The theory of absolute dominion over one’s property is as indefensible as is the patriarchal notion of marriage as absolute control over one’s wife. Advocates of absolute property rights argue that such regulations as wetlands protection and herbicide restrictions take value. Their implicit assumption is that the individual property owner can exploit his wetlands to the maximum while his neighbors do not. In such a scenario absolute freedom is profitable — but only for the unregulated individual. In a world where all property owners use dangerous pesticides, deplete wetlands, and clear cut the forests, tragic results ensue. Erosion, toxic water supplies, and the loss of even commercially valuable species decrease the value of everyone’s property.
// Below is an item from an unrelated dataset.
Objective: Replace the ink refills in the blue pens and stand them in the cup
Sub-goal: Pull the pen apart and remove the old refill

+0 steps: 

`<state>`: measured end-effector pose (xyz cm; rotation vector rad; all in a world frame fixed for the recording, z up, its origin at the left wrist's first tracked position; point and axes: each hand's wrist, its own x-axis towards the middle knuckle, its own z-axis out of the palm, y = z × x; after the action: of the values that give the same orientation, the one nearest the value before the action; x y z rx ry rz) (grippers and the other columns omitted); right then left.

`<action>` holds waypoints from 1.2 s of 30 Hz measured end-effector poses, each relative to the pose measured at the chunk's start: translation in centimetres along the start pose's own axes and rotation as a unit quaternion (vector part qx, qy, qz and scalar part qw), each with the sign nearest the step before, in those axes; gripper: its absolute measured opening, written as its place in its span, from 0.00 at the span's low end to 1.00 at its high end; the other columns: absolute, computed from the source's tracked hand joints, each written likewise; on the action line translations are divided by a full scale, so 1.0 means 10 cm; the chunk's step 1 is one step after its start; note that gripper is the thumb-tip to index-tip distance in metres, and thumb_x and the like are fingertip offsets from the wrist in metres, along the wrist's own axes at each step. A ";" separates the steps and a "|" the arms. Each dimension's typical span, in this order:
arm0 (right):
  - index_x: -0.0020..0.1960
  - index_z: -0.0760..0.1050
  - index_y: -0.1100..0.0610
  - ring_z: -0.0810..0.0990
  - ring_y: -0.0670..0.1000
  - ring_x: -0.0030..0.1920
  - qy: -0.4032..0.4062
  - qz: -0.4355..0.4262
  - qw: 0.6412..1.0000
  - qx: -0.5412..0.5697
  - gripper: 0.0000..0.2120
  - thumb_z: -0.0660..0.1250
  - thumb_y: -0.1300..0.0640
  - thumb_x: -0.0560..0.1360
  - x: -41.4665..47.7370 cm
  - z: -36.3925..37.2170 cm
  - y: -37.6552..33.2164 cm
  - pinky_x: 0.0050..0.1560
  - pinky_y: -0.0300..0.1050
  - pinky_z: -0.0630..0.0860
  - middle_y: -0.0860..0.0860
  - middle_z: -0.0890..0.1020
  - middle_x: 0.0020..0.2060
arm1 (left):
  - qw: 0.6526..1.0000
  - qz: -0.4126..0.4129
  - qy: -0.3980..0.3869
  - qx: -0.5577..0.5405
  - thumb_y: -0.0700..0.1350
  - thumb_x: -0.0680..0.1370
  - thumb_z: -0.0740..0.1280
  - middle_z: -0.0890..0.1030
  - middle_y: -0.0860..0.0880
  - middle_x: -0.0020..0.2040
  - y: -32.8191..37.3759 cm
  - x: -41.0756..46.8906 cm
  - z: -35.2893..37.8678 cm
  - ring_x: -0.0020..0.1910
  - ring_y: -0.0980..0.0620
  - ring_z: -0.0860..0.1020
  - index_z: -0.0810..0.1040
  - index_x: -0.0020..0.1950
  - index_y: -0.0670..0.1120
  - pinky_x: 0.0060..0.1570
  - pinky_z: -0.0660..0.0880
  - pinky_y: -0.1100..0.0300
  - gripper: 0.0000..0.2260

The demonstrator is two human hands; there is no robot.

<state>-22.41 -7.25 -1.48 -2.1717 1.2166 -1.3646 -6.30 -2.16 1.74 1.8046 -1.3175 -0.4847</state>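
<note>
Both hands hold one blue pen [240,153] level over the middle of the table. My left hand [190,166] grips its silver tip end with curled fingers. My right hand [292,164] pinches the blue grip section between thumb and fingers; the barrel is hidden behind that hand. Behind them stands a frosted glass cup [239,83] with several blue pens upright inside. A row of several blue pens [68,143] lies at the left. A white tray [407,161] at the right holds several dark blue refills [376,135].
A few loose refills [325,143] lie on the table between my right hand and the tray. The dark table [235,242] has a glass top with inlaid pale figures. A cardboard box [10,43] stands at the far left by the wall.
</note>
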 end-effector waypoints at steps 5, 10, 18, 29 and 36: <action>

In an ecologically and technologically interdependent world, property is a complex bundle of rights and obligations. As society and technology change, these rights and obligations must be continually readjusted through politics. In northern Maine, one set of corporate rights is in effect destroying the underpinnings of regional prosperity. The forest products industry, both because of technologically inspired downsizing and the export of jobs to cheap labor and lax environmental havens, is dealing a far more serious blow to the local economy than any environmentalist could ever do.
Northern Maine’s economy would be better served by trade treaties that impose the same workplace and environmental requirements on all nations. Unfortunately, many mainstream environmental organizations neglect these trade issues and are too little concerned with establishing appropriate economic alternatives for rural Maine. Property rights advocate respond in kind by demanding curtailment of all domestic environmental regulation. Such destructive politics will erode the value of all property, not only here but worldwide.
Many property rights advocates remind me of the old style Communists they so despise. The Soviet Union placed industrial and military growth ahead of all values. It silenced the critics of nuclear facilities, chemical plants, and heavy manufacturing enterprises. The damage to its people and to the long term sustainability of its society is palpable. We need to protected from such zealots, whether in a communist or “free market” guise. Otherwise, everyone’s property will become worthless, and our quality of life will decline.